Par jugement du 13 juin 1988, le tribunal a, avec exécution provisoire :
- constaté que les contrats de concession avaient été résiliés aux torts réciproques des parties,
- condamné la société Auto Delta à payer à la société Distribution Chardonnet la somme de 158 335,54 F HT, montant d'une facture du 15 octobre 1987,
- dit qu'il sera procédé à la compensation de cette somme à due concurrence avec les dommages-intérêts auxquels les sociétés André Chardonnet et Distribution Chardonnet seront solidairement condamnées,
- condamné la société Distribution Chardonnet à titre de complément de dommages-intérêts à payer à la société Auto Delta la somme de 160 000 F HT contre livraison du stock de pièces détachées d'origine selon l'inventaire produit aux débats par la société Auto Delta,
- avant dire droit sur le montant des dommages-intérêts, nommé un expert en vue de déterminer le préjudice de la société Auto Delta.
Prétentions des parties :
Les sociétés Distribution Chardonnet et André Chardonnet, qui ont relevé appel de cette décision, soutiennent :
1. que la société André Chardonnet n'a pas placé de nouveau concessionnaire pendant le délai de préavis et qu'elle doit donc être mise hors de cause,
2. que la société Distribution Chardonnet n'a commis aucune faute en désignant un second concessionnaire sur le territoire concédé à la société Auto Delta puisque celle-ci avait omis d'adresser en temps voulu la caution bancaire qui lui avait été réclamée ; que c'est par un " artifice évident " que la société Auto Delta a produit une caution à effet rétroactif du 1er janvier 1987,
3. subsidiairement, que l'implantation en cours de préavis d'un second concessionnaire n'a causé aucun préjudice à la société Auto Delta tant en ce qui concerne la vente des véhicules neufs que celle des véhicules d'occasion et que, pour la reprise dus stock des pièces détachées, il y a lieu d'appliquer strictement les conditions contractuelles.

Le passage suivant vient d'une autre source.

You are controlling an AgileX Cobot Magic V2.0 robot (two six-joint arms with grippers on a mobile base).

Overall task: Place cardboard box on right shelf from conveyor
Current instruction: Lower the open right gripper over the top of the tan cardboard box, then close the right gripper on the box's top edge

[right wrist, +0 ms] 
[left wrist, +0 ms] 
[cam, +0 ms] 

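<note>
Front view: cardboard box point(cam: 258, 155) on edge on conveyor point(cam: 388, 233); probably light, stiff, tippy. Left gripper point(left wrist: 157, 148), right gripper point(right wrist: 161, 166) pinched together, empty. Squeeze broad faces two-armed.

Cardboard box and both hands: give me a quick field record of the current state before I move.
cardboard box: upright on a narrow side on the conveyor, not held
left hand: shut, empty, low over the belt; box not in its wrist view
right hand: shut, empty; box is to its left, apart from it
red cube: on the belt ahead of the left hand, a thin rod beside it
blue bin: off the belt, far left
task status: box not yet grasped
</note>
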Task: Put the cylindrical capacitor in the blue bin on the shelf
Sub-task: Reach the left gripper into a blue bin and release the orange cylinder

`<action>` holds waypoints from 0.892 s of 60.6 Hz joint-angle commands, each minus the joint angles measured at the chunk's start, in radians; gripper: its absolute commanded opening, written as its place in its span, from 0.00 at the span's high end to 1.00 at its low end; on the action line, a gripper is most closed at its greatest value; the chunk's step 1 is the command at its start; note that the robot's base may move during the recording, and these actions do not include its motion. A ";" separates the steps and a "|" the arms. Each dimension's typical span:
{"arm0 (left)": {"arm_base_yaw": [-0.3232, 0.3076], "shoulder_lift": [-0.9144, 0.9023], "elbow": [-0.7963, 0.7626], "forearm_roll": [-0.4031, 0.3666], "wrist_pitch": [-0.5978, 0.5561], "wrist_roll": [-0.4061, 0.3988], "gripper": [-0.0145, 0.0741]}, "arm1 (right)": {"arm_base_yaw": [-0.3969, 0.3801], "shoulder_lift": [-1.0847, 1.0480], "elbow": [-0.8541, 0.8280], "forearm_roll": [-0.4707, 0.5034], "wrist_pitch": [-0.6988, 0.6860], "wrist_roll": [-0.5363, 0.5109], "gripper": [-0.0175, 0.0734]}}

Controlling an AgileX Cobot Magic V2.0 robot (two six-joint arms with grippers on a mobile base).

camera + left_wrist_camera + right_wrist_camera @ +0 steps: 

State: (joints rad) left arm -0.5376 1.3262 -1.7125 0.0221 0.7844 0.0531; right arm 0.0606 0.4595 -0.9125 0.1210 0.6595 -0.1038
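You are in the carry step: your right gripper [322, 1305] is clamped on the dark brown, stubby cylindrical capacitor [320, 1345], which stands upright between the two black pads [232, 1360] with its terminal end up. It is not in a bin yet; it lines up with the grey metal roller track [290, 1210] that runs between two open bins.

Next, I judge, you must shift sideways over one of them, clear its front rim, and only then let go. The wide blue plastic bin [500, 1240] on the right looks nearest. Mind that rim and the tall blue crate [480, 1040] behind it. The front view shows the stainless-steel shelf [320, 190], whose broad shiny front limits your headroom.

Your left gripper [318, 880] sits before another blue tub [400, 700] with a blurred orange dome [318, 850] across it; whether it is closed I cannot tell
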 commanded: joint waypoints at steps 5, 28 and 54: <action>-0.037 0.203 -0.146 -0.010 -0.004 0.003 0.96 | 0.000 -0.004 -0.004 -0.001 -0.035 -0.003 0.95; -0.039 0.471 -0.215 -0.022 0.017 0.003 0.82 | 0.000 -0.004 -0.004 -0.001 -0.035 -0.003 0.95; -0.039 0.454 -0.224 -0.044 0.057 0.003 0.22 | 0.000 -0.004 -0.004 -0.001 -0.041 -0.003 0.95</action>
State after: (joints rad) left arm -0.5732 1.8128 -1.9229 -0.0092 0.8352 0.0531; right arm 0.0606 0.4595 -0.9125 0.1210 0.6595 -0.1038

Elles demandent donc à la Cour :
- de confirmer le jugement en ce qu'il a condamné la société Auto Delta à payer à la société Distribution Chardonnet la somme de 158 335,54 F,
- de le réformer pour le surplus,
- de mettre hors de cause la société André Chardonnet et de lui allouer une somme de 8 000 F en application de l'article 700 du NCPC ainsi qu'une somme de 10 000 F à titre de dommages-intérêts,
- de débouter la société Auto Delta de ses demandes et, au cas où la résiliation serait imputable à la société Distribution Chardonnet, de rejeter la demande de dommages-intérêts de la société Auto Delta en l'absence de tout préjudice, et de lui accorder, outre une somme de 8 000 F en application de l'article 700 du NCPC, une indemnité de 10 000 F à titre de dommages-intérêts pour procédure abusive.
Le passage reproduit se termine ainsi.